Debt Restructuring 101: Best Practices for Managing an Informal, Consensual Debt Workout for MFIs

by Deborah Burand : Tuesday, July 7, 2009

Not long ago I joked that I would spend the rest of my career in microfinance putting together debt financings to support microcredit lending operations, and that I would spend my retirement restructuring those debt financings.  Unfortunately that “retirement career” may be nearer than I hoped.  Just  last week journalists began writing about the problems and alleged temporary closure of GreenHouse Investment Solutions, a Nigerian microfinance institution.  According to one journalist, the problems of GreenHouse could “sound the death knell for the microfinance sector [in Nigeria] that is gradually gaining public trust and patronage by depositors.”

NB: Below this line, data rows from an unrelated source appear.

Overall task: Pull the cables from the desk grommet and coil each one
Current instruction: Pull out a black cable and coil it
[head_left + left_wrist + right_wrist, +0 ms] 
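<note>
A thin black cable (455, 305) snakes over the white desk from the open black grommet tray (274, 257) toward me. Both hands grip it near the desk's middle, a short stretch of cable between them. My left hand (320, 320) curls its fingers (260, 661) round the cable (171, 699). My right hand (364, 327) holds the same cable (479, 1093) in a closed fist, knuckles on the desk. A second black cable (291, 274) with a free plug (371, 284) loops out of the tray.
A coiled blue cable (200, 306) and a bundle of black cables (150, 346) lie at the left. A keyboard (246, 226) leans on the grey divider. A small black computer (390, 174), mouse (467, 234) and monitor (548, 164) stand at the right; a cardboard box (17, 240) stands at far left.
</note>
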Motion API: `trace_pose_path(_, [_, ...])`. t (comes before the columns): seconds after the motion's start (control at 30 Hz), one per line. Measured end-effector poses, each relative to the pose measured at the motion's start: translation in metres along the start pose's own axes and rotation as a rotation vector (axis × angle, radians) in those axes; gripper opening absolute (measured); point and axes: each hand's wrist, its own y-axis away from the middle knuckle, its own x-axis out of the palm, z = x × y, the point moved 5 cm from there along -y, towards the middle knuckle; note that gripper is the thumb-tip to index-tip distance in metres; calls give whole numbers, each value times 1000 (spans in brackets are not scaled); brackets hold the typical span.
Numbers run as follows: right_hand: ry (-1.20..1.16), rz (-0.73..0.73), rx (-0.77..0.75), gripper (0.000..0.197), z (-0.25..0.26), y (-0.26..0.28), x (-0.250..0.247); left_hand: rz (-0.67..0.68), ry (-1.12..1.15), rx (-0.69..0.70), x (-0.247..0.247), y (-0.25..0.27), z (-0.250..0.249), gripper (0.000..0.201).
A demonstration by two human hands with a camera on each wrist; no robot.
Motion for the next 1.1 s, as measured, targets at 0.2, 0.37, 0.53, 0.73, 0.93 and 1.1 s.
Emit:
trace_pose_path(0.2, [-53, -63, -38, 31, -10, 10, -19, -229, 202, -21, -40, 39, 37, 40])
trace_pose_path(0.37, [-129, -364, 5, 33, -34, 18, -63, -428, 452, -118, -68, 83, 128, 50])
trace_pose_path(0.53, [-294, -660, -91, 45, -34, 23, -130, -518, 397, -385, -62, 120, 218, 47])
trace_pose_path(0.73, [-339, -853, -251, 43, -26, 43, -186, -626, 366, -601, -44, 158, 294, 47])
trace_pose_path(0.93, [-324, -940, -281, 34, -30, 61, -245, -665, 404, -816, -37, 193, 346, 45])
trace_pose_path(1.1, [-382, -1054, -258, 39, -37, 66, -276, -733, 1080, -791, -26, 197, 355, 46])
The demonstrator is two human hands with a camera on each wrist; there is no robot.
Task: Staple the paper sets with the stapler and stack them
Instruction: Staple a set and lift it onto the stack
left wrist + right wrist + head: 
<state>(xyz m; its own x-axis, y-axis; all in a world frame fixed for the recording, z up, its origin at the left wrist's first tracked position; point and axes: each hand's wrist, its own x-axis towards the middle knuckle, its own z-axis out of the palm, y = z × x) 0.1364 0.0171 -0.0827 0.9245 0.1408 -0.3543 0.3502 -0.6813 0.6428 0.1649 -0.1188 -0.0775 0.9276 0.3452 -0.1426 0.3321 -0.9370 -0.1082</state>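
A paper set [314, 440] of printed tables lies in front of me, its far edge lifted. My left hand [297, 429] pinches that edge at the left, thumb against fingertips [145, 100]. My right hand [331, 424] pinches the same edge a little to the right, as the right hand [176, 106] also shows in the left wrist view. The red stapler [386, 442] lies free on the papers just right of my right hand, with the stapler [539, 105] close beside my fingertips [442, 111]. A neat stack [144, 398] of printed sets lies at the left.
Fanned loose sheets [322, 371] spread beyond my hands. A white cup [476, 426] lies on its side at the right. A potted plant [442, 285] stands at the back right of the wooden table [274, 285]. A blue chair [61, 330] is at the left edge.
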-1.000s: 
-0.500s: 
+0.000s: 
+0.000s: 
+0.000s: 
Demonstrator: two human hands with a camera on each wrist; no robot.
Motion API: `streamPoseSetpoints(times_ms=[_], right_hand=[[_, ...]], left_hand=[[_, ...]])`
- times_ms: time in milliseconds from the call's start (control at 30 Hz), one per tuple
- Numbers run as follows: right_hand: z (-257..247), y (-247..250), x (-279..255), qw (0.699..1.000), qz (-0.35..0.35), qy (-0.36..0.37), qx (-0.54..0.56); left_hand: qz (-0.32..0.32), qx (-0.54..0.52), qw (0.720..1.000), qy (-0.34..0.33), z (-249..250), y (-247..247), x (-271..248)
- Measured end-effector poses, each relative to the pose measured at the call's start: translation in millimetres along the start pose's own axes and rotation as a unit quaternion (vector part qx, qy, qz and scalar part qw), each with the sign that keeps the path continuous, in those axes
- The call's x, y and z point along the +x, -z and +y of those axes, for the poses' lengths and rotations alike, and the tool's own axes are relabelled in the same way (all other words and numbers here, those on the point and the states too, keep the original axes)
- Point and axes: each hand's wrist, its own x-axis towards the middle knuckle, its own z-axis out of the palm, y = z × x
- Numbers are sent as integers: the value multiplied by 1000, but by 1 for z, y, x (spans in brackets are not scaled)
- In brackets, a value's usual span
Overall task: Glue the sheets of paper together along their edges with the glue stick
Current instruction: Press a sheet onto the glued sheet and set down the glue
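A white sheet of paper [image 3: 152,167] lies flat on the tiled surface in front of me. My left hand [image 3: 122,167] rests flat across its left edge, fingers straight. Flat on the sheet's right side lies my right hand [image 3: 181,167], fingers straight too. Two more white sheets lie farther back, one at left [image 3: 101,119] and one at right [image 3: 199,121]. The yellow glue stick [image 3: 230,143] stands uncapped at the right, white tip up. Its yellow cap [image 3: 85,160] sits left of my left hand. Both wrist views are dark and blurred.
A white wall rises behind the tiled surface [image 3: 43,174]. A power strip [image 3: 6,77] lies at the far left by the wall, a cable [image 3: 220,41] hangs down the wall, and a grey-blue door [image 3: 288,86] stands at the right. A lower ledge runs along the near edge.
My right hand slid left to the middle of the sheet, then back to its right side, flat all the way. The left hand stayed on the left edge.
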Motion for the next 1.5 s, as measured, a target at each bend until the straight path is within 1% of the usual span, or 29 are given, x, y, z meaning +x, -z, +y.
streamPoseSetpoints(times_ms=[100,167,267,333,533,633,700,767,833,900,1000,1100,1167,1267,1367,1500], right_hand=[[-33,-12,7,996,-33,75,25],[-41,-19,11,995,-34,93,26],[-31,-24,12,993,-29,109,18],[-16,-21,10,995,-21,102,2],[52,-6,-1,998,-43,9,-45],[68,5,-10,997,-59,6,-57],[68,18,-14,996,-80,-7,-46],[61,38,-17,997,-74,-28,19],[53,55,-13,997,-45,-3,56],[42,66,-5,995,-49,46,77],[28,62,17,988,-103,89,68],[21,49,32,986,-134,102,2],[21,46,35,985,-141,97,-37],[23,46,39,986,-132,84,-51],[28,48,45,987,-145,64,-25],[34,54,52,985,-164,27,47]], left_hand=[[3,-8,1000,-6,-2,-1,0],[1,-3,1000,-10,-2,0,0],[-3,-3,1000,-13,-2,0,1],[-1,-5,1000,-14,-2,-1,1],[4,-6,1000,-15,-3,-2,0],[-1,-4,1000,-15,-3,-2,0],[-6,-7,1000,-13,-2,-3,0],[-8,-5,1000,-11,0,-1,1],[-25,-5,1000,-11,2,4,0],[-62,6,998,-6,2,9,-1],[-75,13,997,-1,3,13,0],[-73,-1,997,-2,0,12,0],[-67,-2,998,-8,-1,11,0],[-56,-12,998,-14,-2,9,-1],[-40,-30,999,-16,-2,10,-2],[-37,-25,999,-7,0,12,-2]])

Why does this kind of doomsday reporting sound familiar?  Probably because for over a dozen years before coming to the microfinance sector, I worked on sovereign debt restructurings – the negotiations, the documentation, and the public policy underpinning these complex transactions.  During this time, I sat at the table in at least three capacities – deal lawyer, bank regulator, and policymaker.  While the amounts were much larger and the players much more numerous, there are several lessons that might be helpful to the microfinance sector as some of its more troubled microfinance institutions (MFIs) begin to manage their first debt restructurings.  

Borrowers in distress generally have two options: 1) seek resolution in an out-of -court debt restructuring that is informal and consensual;   or 2) seek judicial protection under applicable bankruptcy laws.  For a MFI that is based in a jurisdiction that offers  a well-articulated and appropriately enforced bankruptcy law and regulations, the relief of a formal bankruptcy proceeding may be most appropriate.  For other MFIs, who are not so lucky as to live in “bankruptcy nirvana,”  an informal debt workout process may be most appropriate (or could be where the MFI and its creditors prefer to start before resorting to a judicial resolution).

Even the most informal debt workout process is hard, particularly when there are multiple creditors from multiple jurisdictions holding debt denominated in multiple currencies demanding to be paid (or, at least, demanding fair and equitable treatment to be accorded to all creditors).  This may be for many MFIs their very first intercreditor negotiation of any kind.  So an important first step is to secure skilled legal and financial advisors who can coach the MFI on how to negotiate with a group of creditors.  (No, all appearances aside, this is not my plug for more consulting work!)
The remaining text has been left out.